Download PDF
Download page Adding Custom Provisions.
Adding Custom Provisions
Provisions are available from built-in libraries. Syncing the Provision Library to the publisher (AI provider) makes these provisions available for data extraction mapping. However, if your specific contract language does not conform to any of these preconfigured provision types, you can name, build, populate, and train the AI on your own custom provision type.
To add a custom provision
Successive generations of Conga Discovery AI have progressively reduced the resources required to train an AI to recognize and extract values from documents. Generative AI reduces the training requirement to zero. The administrator configures the generative AI search with two examples. Once the examples are added and the provision is saved and mapped to a worksheet, no additional user training input is expected: the provision extracts from imported documents automatically.
Warning
There is an issue with custom provisions. When the user reviews clauses from an extracted document, the on-screen highlight may not match the information gathered correctly by the AI-generated provision. This issue affects only clauses, not fields. It is scheduled for repair.
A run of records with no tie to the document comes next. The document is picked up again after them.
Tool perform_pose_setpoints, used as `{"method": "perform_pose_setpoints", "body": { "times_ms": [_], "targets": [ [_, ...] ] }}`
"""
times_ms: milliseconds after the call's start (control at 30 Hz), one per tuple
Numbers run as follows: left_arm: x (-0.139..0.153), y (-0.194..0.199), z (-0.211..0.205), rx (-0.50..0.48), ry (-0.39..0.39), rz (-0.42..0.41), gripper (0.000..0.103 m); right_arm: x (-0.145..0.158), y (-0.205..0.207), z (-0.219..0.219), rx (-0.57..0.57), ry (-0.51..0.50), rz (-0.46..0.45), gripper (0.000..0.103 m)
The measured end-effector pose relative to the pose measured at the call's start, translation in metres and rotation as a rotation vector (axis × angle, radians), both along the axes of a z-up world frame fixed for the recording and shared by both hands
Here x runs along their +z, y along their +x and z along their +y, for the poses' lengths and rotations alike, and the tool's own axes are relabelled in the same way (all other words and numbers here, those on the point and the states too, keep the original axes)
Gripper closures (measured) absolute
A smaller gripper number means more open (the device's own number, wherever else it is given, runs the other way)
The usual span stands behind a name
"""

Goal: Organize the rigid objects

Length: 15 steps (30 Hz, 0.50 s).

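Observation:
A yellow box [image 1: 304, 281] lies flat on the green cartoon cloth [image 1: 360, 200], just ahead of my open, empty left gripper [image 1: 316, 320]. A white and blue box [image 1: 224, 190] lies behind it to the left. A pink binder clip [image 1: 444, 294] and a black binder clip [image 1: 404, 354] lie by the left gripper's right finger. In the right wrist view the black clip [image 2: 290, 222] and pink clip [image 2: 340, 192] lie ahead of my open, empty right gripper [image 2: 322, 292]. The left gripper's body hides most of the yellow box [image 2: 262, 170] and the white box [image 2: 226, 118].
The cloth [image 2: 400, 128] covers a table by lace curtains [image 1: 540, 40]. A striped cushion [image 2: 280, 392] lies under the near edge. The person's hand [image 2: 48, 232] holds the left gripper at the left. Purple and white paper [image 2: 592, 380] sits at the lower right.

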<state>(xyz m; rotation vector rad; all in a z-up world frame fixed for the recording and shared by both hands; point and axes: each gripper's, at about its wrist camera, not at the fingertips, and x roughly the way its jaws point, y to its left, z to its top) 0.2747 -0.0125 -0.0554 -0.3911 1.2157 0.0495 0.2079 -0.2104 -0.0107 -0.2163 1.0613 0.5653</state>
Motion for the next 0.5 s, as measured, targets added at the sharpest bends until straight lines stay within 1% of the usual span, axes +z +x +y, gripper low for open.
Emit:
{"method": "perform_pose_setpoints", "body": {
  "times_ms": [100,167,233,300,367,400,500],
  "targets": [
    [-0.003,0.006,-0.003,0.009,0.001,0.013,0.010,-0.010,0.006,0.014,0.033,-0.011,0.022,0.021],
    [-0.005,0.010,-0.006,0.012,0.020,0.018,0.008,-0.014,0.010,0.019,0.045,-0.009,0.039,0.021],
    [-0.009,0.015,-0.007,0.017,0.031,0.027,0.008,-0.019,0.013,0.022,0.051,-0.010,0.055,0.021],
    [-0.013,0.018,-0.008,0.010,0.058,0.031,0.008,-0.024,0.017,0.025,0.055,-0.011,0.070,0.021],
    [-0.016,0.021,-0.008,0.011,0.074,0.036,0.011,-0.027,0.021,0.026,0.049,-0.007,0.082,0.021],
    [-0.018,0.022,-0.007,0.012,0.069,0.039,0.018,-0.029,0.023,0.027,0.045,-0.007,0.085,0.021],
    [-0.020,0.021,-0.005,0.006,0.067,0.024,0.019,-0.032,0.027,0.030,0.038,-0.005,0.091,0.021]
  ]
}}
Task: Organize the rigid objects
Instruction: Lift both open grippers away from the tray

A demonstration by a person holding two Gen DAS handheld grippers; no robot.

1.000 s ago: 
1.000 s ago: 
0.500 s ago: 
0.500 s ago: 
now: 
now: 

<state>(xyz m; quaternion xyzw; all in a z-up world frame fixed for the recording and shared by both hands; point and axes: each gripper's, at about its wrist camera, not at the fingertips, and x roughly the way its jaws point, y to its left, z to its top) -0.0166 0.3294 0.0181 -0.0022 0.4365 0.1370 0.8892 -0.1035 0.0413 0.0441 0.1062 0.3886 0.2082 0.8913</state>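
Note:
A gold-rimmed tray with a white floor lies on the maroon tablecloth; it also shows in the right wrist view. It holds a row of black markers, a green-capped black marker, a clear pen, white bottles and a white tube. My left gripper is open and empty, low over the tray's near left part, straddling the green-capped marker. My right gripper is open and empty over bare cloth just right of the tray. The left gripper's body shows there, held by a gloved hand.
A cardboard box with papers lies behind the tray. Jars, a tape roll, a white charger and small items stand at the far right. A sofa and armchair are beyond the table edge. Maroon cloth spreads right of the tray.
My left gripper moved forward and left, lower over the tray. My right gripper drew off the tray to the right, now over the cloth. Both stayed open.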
Before adding custom clause provisions, alert users to this issue.
- From the left navigation bar of the Conga Start window, select the menu icon () and then pick Admin Apps.
- Click the AI icon () to open the Discovery AI admin/management view.
- Click the Admin Dashboard button to raise the Discovery AI Admin Home page.
- From the Admin Dashboard (Admin Home), click the Provision Library tab in the left navigation bar to open the Provision Library.
- Review the existing provisions carefully to ensure that the provision you want isn't already provided. Entering key terms in the Search & Filter field at right is a good way to shorten the list of provisions to review.
- If the provision you want isn't available, click the NEW PROVISION button to raise the New Provision window. Enter the new provision's name and select the annotation data type. Further choices depend on this selection. From the available choices (Date, Organization, Currency, Duration, Number, Percent, Picklist, Short Text, Text, Table) Picklist and Table offer additional settings.
- For all except Picklist and Table, select the language, minimum accuracy threshold, acceptable confidence score, maximum extractions to display for review, and enter a description of the provision. Alphanumeric characters are allowed. Duplicate provision names are also allowed.
Tip
Enter clear, natural, space-separated names in the Name field, which prompts the generative AI model in the background.
Do:
Effective Date
Don't:
Effective_Date1
E.Date.Custom
The Description field conveys the provision's meaning to the generative AI model. In this field, provide clear phrases that describe what is to be extracted from the document. For example, the description offered to extract the effective date only if it is mentioned might be: “The date on which agreement becomes effective”. If you also consider the contract date as the effective date, the description might be: “The date on which the agreement becomes effective or is entered into.”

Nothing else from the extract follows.